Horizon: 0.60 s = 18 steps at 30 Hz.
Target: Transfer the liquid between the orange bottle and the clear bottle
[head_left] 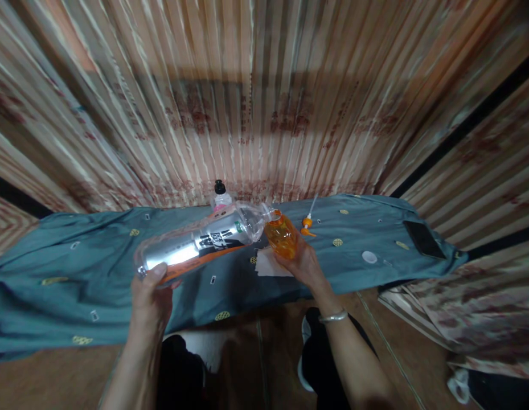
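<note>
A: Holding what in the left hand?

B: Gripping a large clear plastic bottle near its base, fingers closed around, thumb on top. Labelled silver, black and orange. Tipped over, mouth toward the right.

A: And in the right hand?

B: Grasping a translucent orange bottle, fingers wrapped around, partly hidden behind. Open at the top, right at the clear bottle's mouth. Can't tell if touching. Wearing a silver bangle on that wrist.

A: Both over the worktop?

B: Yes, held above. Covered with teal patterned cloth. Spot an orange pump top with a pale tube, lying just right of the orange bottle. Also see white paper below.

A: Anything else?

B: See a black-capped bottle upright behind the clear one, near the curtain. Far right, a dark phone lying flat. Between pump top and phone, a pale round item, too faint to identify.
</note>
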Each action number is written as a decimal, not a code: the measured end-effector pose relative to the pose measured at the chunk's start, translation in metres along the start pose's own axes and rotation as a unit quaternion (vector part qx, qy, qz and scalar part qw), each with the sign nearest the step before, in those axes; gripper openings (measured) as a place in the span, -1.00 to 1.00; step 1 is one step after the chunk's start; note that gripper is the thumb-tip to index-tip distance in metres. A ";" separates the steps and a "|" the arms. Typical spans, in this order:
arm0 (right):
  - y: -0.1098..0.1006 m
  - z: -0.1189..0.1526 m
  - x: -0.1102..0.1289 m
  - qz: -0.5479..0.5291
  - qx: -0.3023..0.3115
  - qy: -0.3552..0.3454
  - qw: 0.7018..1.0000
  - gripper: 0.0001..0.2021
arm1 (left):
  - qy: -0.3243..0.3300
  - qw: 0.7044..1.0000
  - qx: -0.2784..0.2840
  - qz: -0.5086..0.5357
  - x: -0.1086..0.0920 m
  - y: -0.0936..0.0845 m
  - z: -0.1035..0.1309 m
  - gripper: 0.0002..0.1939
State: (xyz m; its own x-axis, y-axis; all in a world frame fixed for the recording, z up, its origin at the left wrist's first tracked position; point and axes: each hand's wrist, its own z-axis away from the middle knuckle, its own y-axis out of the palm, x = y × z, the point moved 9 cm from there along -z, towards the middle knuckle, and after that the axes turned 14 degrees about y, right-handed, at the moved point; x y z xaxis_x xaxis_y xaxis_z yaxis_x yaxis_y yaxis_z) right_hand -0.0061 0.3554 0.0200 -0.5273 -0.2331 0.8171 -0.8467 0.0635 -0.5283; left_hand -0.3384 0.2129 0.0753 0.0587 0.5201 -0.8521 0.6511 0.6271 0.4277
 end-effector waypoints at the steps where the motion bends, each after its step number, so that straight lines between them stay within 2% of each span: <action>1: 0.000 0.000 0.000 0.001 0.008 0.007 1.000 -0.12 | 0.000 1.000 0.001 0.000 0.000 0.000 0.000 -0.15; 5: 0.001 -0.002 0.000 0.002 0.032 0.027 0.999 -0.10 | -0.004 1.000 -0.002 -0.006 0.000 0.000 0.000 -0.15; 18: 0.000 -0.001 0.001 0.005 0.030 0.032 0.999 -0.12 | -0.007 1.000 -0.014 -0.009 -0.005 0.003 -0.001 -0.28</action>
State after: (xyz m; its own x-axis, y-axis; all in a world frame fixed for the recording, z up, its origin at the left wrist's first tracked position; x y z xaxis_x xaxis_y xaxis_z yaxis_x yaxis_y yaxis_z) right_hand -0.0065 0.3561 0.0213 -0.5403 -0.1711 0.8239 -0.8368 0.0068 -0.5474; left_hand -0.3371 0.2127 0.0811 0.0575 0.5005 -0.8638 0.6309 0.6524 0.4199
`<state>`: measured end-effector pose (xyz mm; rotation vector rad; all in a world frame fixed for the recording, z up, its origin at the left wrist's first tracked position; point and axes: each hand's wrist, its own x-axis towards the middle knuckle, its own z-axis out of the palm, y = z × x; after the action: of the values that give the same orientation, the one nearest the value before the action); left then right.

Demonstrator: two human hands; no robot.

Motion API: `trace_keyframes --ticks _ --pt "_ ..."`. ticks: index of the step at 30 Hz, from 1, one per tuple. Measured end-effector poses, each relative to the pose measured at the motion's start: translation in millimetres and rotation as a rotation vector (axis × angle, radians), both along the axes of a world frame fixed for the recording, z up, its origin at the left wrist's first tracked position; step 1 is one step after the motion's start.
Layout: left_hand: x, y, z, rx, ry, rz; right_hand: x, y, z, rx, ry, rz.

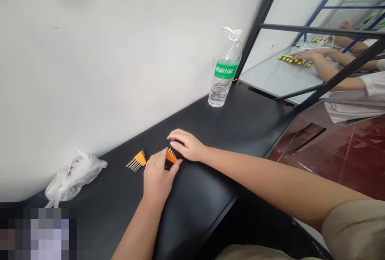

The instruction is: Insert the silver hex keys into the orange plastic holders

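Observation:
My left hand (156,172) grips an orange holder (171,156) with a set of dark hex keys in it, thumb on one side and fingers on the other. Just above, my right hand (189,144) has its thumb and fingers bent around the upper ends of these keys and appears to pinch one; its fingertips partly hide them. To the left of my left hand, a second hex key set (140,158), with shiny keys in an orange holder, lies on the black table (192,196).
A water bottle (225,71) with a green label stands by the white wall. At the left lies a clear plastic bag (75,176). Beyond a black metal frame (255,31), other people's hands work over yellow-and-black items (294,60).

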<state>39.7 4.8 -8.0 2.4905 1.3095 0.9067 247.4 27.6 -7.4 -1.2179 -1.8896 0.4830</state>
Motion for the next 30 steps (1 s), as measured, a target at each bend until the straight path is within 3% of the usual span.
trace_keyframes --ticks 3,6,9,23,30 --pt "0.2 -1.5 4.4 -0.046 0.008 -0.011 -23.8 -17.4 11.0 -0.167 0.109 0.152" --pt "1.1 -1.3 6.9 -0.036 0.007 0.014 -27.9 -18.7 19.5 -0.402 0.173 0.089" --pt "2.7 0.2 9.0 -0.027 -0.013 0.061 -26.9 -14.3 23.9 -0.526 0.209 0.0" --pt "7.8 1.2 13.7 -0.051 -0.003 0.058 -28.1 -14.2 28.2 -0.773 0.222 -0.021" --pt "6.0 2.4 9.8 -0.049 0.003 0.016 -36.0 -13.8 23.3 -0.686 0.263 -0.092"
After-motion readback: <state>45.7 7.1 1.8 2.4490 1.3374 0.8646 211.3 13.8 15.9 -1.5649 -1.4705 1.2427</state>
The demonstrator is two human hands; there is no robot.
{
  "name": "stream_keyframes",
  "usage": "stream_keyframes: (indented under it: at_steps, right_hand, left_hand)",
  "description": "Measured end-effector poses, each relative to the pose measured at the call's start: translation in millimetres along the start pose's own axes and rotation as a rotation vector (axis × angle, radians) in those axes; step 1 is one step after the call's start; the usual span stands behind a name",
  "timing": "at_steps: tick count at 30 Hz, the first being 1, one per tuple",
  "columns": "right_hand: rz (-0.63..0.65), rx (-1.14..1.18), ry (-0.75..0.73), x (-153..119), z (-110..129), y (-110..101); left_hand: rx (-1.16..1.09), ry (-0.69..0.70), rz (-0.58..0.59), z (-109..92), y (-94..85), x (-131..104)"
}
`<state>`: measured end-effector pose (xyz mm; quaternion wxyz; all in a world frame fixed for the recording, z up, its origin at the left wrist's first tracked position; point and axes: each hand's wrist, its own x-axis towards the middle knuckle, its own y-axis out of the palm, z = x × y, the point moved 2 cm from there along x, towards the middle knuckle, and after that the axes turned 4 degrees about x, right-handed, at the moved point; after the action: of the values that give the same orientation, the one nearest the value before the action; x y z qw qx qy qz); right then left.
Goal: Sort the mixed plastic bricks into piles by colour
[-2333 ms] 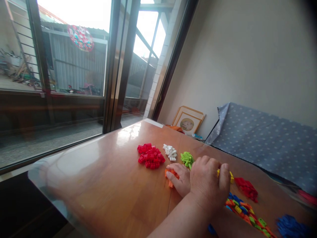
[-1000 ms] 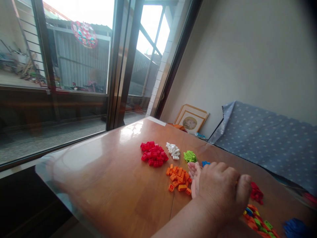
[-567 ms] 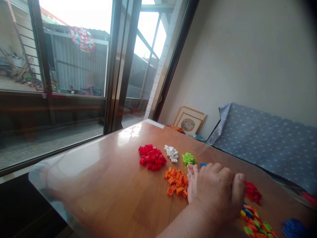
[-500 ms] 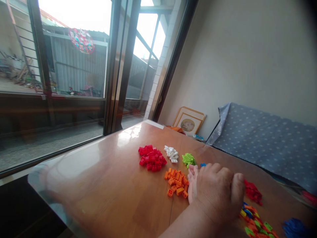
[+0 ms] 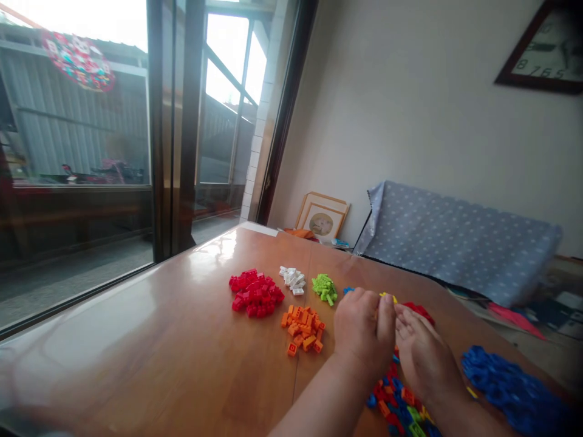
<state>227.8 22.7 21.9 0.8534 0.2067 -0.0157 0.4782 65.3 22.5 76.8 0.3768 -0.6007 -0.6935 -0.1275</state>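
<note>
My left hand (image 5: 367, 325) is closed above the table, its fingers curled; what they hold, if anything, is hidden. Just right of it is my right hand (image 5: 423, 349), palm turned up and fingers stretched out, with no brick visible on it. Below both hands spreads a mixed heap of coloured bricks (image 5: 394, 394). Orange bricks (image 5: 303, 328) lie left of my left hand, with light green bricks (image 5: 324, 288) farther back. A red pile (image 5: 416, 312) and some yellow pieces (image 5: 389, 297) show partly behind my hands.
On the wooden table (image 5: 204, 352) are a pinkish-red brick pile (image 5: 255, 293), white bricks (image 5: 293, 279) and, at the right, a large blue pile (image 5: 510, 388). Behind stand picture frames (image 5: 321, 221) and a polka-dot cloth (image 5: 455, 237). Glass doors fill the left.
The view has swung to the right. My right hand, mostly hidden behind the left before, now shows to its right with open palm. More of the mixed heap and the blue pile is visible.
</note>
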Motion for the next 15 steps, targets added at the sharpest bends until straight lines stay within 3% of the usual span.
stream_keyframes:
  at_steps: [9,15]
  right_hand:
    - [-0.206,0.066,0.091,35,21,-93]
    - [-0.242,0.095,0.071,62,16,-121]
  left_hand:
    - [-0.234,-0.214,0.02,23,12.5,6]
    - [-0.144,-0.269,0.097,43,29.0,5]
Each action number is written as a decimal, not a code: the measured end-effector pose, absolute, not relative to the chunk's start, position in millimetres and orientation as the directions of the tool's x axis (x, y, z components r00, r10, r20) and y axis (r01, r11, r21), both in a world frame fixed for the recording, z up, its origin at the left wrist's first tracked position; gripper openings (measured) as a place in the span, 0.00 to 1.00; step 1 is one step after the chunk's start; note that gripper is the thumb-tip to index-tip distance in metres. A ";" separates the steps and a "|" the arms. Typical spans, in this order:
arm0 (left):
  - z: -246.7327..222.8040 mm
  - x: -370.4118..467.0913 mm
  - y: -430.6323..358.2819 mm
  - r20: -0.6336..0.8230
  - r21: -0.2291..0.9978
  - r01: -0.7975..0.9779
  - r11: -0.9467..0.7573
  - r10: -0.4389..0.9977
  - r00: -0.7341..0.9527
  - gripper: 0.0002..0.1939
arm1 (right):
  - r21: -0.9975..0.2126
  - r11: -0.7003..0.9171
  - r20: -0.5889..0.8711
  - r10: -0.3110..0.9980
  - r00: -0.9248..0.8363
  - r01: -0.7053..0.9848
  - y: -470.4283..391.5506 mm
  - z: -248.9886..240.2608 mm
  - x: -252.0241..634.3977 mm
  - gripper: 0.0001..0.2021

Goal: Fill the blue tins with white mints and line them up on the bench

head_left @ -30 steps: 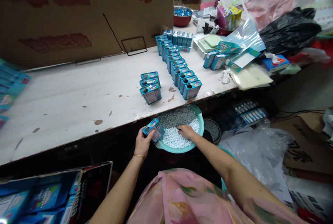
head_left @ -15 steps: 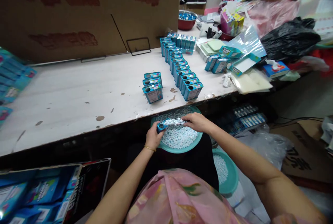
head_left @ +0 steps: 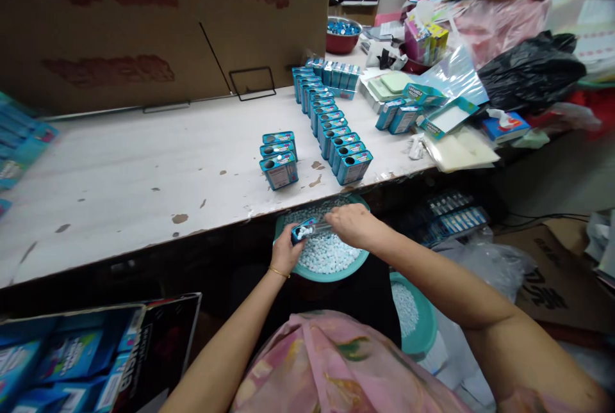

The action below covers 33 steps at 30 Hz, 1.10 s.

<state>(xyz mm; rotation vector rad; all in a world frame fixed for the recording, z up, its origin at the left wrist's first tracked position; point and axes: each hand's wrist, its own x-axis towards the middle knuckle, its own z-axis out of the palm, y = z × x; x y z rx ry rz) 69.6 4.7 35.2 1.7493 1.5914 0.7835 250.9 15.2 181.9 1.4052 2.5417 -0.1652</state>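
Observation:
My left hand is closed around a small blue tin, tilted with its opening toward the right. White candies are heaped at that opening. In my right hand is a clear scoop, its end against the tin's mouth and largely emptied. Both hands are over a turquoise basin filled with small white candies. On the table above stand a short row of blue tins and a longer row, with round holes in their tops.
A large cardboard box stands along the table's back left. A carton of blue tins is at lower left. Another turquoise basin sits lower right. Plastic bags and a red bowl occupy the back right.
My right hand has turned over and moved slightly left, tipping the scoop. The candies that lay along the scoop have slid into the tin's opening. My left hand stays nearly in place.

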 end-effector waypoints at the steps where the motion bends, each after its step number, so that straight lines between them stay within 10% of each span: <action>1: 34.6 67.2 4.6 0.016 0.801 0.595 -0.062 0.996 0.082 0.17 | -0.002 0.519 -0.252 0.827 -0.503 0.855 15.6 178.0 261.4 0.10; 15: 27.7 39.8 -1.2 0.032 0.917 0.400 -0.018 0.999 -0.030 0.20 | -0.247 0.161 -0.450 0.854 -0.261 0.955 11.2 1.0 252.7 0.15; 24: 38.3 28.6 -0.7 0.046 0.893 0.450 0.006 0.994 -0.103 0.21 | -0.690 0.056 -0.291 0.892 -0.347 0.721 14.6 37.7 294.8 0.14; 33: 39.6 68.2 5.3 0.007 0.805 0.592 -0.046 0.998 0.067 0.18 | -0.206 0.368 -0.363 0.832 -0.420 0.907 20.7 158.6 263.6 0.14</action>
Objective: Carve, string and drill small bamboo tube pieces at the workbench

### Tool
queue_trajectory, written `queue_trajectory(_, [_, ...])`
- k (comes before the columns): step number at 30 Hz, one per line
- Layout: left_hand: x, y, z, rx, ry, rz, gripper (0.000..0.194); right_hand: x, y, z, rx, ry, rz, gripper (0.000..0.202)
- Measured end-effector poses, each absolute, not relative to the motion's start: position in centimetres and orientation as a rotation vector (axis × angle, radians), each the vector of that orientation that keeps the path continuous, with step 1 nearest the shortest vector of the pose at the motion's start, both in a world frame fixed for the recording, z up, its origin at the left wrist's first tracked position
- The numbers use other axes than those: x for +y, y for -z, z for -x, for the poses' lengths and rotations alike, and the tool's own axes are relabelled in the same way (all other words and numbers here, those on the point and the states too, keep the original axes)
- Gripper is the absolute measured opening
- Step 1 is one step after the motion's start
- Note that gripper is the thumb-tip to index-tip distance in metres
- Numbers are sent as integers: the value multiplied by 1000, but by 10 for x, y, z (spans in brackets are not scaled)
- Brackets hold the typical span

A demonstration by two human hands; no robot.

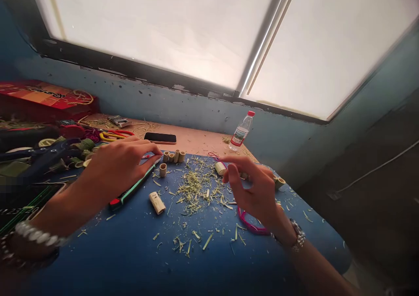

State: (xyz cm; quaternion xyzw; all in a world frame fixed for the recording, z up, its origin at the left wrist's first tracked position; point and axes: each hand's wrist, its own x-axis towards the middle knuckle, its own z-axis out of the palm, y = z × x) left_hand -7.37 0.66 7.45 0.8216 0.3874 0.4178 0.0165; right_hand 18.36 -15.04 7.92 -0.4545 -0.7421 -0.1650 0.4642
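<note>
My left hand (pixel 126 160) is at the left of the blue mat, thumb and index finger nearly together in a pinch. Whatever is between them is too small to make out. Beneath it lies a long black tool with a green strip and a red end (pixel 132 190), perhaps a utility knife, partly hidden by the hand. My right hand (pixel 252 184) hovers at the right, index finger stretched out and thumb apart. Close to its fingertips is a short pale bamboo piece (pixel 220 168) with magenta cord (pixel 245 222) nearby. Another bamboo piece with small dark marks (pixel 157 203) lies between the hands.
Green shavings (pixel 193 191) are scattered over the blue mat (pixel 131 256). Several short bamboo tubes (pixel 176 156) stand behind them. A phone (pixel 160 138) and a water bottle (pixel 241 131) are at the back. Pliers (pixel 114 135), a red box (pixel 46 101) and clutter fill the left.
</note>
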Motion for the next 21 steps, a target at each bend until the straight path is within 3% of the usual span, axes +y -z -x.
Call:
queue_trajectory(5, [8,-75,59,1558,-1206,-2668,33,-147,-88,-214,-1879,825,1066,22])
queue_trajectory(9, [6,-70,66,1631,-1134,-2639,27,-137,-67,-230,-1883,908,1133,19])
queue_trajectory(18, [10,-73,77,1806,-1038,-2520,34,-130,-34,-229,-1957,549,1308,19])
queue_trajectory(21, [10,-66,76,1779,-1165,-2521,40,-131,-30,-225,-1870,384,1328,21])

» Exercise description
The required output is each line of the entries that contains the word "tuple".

» Answer to the problem
Motion API: `trace_keyframes --ticks _ --pt "_ ..."`. ticks: index of the step at 30 Hz, from 1, one per tuple. Measured end-effector poses, each relative to the pose measured at the motion's start: translation in millimetres and rotation as a rotation vector (axis × angle, radians), both along the axes of a world frame fixed for the recording, z up, its origin at the left wrist's first tracked position; step 1 is one step after the motion's start.
  "timing": "at_steps: tick count at 30 Hz, the first being 1, one per tuple",

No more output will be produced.